Helping telecoms leverage edge, artificial intelligence (AI), and perhaps least surprisingly 5G to drive new service revenues, empower smart cities and factories, and reign in cyberthreats, was an ongoing theme throughout last week's MWC conference in Barcelona.
During a panel hosted by Palo Alto Networks, the security vendor made its case for how secure access service edge (SASE) and 5G network slicing could be combined not only to offer customers more robust and granular service level agreements, but also provide better protection against cybercriminals to boot.
Meanwhile, chip giant Nvidia announced a new lab in collaboration with Google Cloud to jumpstart the development of AI workloads running at the 5G edge, and unveiled its 5G-on-AI server platform.
“We believe every industry will be transformed in the next 10 years,” said Ronnie Vasishta, SVP of telecoms at Nvidia. “This is because the forces of AI and 5G connectivity are combining with the digital automation to drive the fourth industrial revolution.”
And while SASE and GPU-accelerated AI may not be directly connected, telecoms stand to benefit from both, especially as 5G networks become more mature and technologies like network slicing become commonplace.
Sliced Up With a Side of SASEThe world is changing and so is the threat landscape, said Keith O’Brien, CTO of worldwide service providers at Palo Alto Networks, during the event. Post-pandemic, enterprise demands have changed, hybrid work models are quickly becoming the norm, and because of this security perimeters have grown exponentially, he added.
According to Palo Alto Networks, service providers need to rethink how they deliver networking and security to address these challenges.

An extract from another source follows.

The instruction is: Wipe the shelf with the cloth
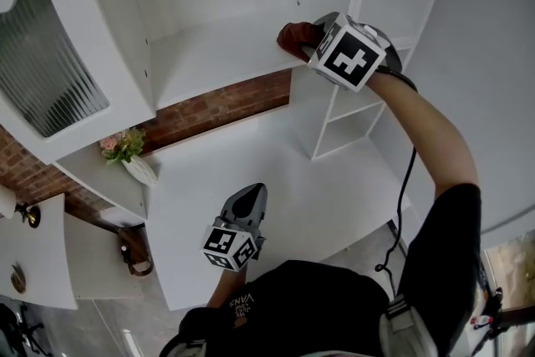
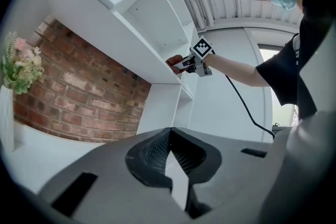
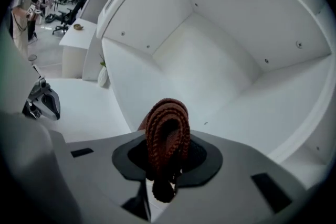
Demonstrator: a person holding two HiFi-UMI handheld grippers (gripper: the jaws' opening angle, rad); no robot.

Carriers are no strangers to SD-WAN or managed security, and they often bundled them alongside other services like voice-over-IP. However, these services have largely centered around branch connectivity and on-premises security appliances like firewalls.
Coined by Gartner in 2019, SASE melds elements of SD-WAN, managed security, and edge compute into a single, cloud-delivered service that can be consumed from anywhere.
This flexibility, combined with a low barrier to entry and subscription model, helped to catapult enterprise adoption of SASE in the early days of the pandemic. Communications service providers, however, are only now beginning to warm up to the architecture.
AT&T and Verizon were among the first U.S. carriers to announce managed SASE services earlier this year. AT&T’s is powered by Fortinet and Palo Alto Networks, while Verizon is using a combination of Versa Networks and Zscaler.
Combined with 5G network slicing, carriers will soon be able to provide private cellular connections to customers by virtually segregating traffic from the rest of the network. In addition to being private and less prone to congestion, network slicing will enable service providers to offer better security and unique SLAs, explained Sree Koratala, VP of mobility security product management at Palo Alto Networks.
For now, 5G network slicing remains a relatively nascent technology, which requires a 5G network core — something few operators can claim.
Enabling AI at the 5G EdgeSpeaking of 5G, Nvidia’s new AI-on-5G innovation lab, announced with Google Cloud, promises to speed the deployment of AI workloads on 5G networks.
The lab combines Google’s Anthos hybrid-cloud platform with Nvidia-certified hardware and software. The goal is to provide a consistent platform for developers as they build out the services and applications at the 5G edge required to make things like smart cities and factories a reality.
“In this lab, industrial companies, system integrators, and network operators will be able to develop and test their AI-on-5G enterprise applications on Google Anthos using Nvidia AI infrastructure,” Vasishta said.
5G networks are well suited to provide the secure, low-latency connectivity required by AI workloads at scale, said Soma Velayutham, industry GM of AI and accelerated computing at Nvidia, during a virtual event last week.
One application of AI running at the 5G edge could be for real-time traffic prioritization, he explained, describing a scenario in which traffic cameras connected over 5G to an AI platform running at the edge could automatically detect a fire truck or emergency vehicle and adjust traffic patterns accordingly.
Another example would be AI-controlled assembly and inspection. “Imagine one arm placing the windscreen, another robot sealing it, and another robot inspecting the seal all in real time,” he said. “These collaborative robots need to be able to understand each other and coordinate amongst each other as the car is going through the manufacturing process. This is the promise of AI on 5G.”
Nvidia’s AI-on-5G hardware serves as both the 5G base station and an edge data center for running AI applications. The platform is built around three components: a host CPU, a GPU that handles layer-1 virtual radio access network (RAN) processes and AI workloads, and a BlueFeild-2 DPU, which serves as a standardized open RAN interface and offloads 5G user plane functions.
Nvidia claims its AI-on-5G platform will enable the creation of high-performance 5G RAN and AI applications to manage emerging use cases like robotic manufacturing, autonomous vehicles, drones, and surveillance.
“We have now brought the power of AI cloud to the 5G connected enterprise,” Vasishta said. “This brings tremendous untapped monetization opportunities to operators that have already spent billions of dollars on acquiring spectrum.”